### Provided records
****************

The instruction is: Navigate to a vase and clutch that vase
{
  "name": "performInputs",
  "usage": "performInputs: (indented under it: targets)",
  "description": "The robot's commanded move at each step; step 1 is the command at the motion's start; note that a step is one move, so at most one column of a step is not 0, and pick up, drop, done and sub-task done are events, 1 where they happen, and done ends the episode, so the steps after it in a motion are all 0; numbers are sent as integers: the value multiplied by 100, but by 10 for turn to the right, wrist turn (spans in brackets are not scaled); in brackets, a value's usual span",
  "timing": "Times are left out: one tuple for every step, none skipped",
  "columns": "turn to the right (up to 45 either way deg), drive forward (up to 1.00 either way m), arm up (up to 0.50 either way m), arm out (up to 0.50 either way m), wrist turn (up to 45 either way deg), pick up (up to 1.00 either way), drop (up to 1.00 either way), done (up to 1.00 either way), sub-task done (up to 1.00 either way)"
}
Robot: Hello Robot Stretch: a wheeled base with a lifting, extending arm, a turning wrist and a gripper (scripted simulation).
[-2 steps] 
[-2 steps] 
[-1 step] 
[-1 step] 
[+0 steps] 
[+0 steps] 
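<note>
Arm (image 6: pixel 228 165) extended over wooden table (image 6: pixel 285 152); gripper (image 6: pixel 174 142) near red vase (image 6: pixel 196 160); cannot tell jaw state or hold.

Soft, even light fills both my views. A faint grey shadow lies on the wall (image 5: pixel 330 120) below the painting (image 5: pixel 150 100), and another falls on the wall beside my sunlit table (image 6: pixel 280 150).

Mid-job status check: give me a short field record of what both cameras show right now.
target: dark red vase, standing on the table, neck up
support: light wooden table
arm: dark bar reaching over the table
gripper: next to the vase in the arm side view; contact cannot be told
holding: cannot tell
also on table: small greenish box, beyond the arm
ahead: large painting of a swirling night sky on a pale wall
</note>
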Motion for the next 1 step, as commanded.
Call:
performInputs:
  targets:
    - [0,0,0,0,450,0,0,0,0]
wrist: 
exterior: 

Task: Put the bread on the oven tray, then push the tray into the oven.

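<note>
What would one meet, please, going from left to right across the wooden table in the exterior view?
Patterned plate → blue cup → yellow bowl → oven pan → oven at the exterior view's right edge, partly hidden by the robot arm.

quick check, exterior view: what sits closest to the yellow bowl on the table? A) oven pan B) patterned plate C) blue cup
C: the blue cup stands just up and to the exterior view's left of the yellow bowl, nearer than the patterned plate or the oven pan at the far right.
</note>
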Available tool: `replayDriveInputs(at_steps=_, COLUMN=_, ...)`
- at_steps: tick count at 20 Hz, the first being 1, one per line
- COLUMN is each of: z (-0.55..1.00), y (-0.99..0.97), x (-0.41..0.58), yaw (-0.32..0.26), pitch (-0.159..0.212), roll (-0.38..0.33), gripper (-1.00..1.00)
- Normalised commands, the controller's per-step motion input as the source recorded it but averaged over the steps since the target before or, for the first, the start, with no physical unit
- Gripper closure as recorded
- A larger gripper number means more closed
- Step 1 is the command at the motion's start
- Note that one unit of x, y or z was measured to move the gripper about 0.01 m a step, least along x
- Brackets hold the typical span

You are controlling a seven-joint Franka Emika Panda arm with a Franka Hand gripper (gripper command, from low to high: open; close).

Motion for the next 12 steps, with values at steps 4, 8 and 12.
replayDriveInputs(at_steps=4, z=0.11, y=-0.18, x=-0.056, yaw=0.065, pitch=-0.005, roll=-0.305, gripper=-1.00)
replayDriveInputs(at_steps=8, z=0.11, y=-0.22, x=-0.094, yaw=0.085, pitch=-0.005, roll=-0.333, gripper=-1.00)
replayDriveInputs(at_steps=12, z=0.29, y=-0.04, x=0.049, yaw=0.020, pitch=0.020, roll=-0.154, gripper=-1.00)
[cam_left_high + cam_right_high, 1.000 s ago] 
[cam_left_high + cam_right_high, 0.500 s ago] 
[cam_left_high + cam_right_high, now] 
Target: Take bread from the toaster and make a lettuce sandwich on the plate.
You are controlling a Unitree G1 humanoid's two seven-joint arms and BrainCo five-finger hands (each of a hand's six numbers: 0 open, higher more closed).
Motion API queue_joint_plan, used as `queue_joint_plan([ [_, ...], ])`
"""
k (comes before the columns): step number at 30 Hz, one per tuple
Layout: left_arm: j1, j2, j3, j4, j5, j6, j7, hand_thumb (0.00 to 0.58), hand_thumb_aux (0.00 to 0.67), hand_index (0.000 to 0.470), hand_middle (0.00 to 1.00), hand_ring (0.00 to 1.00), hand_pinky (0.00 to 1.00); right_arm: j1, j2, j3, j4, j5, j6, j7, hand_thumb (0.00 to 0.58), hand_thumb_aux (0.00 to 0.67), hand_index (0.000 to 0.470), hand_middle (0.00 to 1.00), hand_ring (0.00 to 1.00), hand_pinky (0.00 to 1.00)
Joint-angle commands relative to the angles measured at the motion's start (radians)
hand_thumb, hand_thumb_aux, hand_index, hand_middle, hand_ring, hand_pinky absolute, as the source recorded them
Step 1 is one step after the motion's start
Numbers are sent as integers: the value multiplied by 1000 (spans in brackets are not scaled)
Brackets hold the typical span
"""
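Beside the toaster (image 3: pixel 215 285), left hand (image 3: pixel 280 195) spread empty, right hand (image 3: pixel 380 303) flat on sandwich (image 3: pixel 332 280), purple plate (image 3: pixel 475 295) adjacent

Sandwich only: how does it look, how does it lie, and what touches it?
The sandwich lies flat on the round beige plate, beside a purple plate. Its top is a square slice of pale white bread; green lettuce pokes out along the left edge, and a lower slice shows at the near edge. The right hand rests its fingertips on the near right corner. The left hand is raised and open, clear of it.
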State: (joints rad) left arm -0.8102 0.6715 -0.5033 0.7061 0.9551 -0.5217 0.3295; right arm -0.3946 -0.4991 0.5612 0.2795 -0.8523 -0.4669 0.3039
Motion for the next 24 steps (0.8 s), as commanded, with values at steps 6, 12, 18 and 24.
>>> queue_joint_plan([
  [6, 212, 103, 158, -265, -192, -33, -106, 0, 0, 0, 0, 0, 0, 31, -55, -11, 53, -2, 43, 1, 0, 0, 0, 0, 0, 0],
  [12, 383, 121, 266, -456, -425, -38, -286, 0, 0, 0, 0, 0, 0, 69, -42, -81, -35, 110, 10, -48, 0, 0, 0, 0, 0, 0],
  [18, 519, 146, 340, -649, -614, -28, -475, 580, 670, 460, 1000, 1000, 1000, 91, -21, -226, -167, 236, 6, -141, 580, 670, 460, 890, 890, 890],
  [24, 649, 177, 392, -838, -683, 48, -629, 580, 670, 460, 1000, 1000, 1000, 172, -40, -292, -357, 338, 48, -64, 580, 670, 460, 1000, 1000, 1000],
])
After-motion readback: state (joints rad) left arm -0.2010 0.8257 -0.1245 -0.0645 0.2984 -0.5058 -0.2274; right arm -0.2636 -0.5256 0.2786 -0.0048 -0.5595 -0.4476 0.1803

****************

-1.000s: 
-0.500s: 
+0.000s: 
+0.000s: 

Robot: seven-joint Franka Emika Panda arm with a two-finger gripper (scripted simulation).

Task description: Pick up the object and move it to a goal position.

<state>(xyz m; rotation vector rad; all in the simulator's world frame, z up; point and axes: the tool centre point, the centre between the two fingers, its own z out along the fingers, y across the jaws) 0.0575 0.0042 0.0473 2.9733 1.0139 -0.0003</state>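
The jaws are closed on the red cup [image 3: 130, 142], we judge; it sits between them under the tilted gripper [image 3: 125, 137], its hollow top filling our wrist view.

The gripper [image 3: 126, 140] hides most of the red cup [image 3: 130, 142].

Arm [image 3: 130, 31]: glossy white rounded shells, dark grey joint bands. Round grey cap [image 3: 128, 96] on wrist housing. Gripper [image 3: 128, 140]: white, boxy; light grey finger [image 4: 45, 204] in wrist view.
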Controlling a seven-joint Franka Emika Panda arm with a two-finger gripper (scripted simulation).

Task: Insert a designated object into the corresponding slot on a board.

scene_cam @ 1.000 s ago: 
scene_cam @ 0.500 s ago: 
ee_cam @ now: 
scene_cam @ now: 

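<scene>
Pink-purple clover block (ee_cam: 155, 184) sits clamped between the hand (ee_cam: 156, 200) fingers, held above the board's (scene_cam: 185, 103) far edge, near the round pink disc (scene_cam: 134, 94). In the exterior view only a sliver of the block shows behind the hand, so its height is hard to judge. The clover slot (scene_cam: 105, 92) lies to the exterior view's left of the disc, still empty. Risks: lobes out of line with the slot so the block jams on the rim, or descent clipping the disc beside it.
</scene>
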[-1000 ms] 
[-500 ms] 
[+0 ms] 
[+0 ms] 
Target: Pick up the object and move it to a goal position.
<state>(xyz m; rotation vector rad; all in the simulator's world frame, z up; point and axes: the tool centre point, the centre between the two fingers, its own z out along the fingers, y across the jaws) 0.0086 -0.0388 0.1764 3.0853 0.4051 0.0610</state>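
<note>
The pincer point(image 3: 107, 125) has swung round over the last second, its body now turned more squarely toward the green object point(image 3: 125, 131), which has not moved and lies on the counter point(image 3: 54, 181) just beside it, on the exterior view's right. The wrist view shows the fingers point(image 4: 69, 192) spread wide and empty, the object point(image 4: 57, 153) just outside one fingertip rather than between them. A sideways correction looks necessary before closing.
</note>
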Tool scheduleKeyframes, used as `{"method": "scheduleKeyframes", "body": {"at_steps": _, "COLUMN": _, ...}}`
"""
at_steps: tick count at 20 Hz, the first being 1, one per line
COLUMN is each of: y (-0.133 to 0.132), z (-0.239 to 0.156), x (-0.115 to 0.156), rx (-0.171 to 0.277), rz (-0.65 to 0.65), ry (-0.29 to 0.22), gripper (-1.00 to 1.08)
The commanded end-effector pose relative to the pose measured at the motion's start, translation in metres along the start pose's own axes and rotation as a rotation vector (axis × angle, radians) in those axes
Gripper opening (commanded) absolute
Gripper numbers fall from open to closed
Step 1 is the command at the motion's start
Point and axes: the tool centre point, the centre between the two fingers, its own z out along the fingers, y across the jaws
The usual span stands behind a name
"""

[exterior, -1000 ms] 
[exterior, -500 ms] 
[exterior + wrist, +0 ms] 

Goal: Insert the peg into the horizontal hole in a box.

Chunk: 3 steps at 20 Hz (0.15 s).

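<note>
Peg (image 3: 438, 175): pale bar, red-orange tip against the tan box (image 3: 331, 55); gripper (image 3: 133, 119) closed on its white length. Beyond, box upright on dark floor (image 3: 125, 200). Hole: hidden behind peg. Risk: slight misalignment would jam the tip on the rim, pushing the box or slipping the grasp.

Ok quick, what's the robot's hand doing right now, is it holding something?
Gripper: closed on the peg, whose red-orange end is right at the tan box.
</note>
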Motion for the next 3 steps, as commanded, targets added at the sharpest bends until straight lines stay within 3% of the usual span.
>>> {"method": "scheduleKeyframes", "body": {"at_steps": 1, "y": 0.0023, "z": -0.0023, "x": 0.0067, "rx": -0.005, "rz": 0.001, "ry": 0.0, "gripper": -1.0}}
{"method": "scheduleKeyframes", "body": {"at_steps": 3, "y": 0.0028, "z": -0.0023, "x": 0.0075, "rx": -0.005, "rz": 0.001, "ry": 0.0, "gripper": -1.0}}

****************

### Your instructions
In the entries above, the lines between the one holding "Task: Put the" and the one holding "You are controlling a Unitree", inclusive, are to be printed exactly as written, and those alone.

### Reply to the exercise
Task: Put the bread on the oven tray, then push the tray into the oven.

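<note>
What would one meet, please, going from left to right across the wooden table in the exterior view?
Patterned plate → blue cup → yellow bowl → oven pan → oven at the exterior view's right edge, partly hidden by the robot arm.

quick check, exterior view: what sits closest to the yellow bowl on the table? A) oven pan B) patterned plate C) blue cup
C: the blue cup stands just up and to the exterior view's left of the yellow bowl, nearer than the patterned plate or the oven pan at the far right.
</note>
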Available tool: `replayDriveInputs(at_steps=_, COLUMN=_, ...)`
- at_steps: tick count at 20 Hz, the first being 1, one per line
- COLUMN is each of: z (-0.55..1.00), y (-0.99..0.97), x (-0.41..0.58), yaw (-0.32..0.26), pitch (-0.159..0.212), roll (-0.38..0.33), gripper (-1.00..1.00)
- Normalised commands, the controller's per-step motion input as the source recorded it but averaged over the steps since the target before or, for the first, the start, with no physical unit
- Gripper closure as recorded
- A larger gripper number means more closed
- Step 1 is the command at the motion's start
- Note that one unit of x, y or z was measured to move the gripper about 0.01 m a step, least along x
- Brackets hold the typical span

You are controlling a seven-joint Franka Emika Panda arm with a Franka Hand gripper (gripper command, from low to high: open; close).

Motion for the next 12 steps, with values at steps 4, 8 and 12.
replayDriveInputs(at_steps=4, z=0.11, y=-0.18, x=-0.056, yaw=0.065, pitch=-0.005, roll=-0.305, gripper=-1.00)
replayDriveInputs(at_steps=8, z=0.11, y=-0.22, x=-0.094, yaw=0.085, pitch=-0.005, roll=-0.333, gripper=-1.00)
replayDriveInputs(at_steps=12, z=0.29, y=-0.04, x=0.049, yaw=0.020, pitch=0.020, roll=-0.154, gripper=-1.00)
[cam_left_high + cam_right_high, 1.000 s ago] 
[cam_left_high + cam_right_high, 0.500 s ago] 
[cam_left_high + cam_right_high, now] 
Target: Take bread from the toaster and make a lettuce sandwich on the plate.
You are controlling a Unitree G1 humanoid's two seven-joint arms and BrainCo five-finger hands (each of a hand's six numbers: 0 open, higher more closed).

This completes the output for the exercise.